Thanks. The pictures that you shared in your thread is what inspired me to do a planted discus tank. Where do you get your almond leaves? I saw some Indian almond leaves on eBay.

My only dilemma now is whether to stay with 90 gallon or set up my takk 150 gallon. I can only fit a 4 foot tank between the walls.


----------



## Luke78 (Apr 24, 2010)

Gklaw,

No problem, you know i kept it simple.Adding more and more i think will be cause for concern.Charles or Pat sponsors here (Canadian Aquatics) sell them and thats where i got them.Just my opinion , i would go with the 150.More stocking options, and larger water levels can be a bit more forgiving , but dont quote me on that last one as you the aquarist play a vital role in all of this.



gklaw said:


> Thanks. The pictures that you shared in your thread is what inspired me to do a planted discus tank. Where do you get your almond leaves? I saw some Indian almond leaves on eBay.
> 
> My only dilemma now is whether to stay with 90 gallon or set up my takk 150 gallon. I can only fit a 4 foot tank between the walls.


----------



## Smiladon (Apr 23, 2010)

Here are a few tips/advice:
1. Dont use gravel.
2. Buy 5"+ if you can (Peter already mentioned the details of why)
3. You can also do a bare-bottom or a semi-bare bottom planted tank setup. Simply Discus has threads and pics, check it out.
4. Read a lot about Discus if this is your first time.


----------



## Holyarmor (Apr 29, 2010)

gklaw said:


> Thanks. The pictures that you shared in your thread is what inspired me to do a planted discus tank. Where do you get your almond leaves? I saw some Indian almond leaves on eBay.
> 
> My only dilemma now is whether to stay with 90 gallon or set up my takk 150 gallon. I can only fit a 4 foot tank between the walls.

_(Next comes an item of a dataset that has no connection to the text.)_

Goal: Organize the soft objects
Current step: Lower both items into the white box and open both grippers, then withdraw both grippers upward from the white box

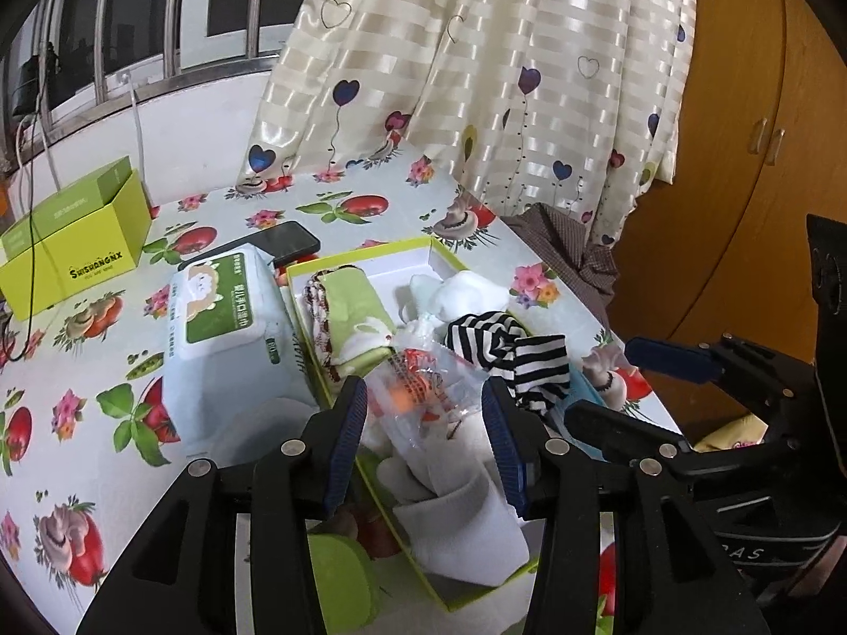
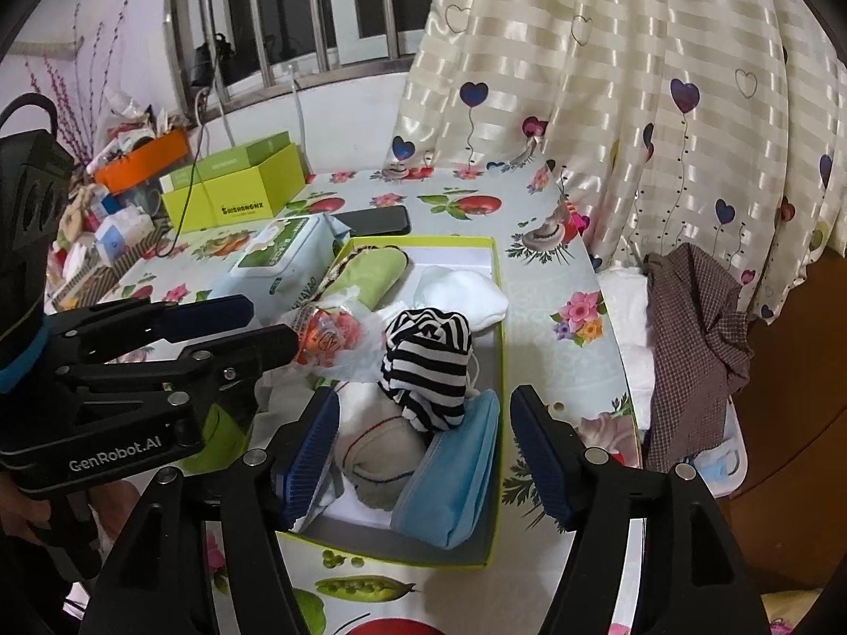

Depending on your budget, experience on planted tank + discus keeping, 150 gal will give you many many rooms for large discus + landscaping decos.


----------



## April (Apr 21, 2010)

I carry Indian almond leaves. You don't
Need to spend 80 a discus. I have a big shipment of high quality healthy discus
Coming in and there will be lots for alot less than that. 
For first time discus keepers I wouldn't go more than 10 in a planted tank . Manzanita , plants


----------



## gklaw (May 31, 2010)

Thanks April. 

Your store is so far form me. In a way, I am glad . You know why.

If you send me pics of what you have coming - may be you can bring them to Port Moody ?

Or let me know when they are in and I can make in out there on a Saturday.

Gordon


----------